TRY IT. Output, word for word, the span of lines that starts at the one containing "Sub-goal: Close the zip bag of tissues" and ends at the last line of the records.

══ DATA FOR THE TASK ══

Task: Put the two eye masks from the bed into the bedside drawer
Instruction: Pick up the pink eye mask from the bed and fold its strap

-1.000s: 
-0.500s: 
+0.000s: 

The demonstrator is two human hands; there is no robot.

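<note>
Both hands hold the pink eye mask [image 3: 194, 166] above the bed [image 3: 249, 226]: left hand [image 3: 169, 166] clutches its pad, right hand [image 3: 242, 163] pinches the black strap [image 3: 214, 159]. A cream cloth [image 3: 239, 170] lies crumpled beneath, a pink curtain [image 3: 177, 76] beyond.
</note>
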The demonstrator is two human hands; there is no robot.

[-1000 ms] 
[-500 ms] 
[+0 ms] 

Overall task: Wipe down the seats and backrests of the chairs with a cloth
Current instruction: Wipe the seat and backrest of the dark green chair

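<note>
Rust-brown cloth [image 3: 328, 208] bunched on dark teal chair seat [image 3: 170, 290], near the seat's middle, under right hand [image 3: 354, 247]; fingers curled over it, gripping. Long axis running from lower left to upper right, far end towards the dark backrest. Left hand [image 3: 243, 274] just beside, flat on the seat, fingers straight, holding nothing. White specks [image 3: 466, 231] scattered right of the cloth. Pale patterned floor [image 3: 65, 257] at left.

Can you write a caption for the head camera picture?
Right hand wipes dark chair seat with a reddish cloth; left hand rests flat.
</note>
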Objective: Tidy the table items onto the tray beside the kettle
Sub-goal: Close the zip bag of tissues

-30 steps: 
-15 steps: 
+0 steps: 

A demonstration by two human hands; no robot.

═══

RESULT OF THIS TASK.
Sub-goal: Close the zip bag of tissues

-30 steps: 
-15 steps: 
+0 steps: 

A demonstration by two human hands; no robot.

Now the output is complete.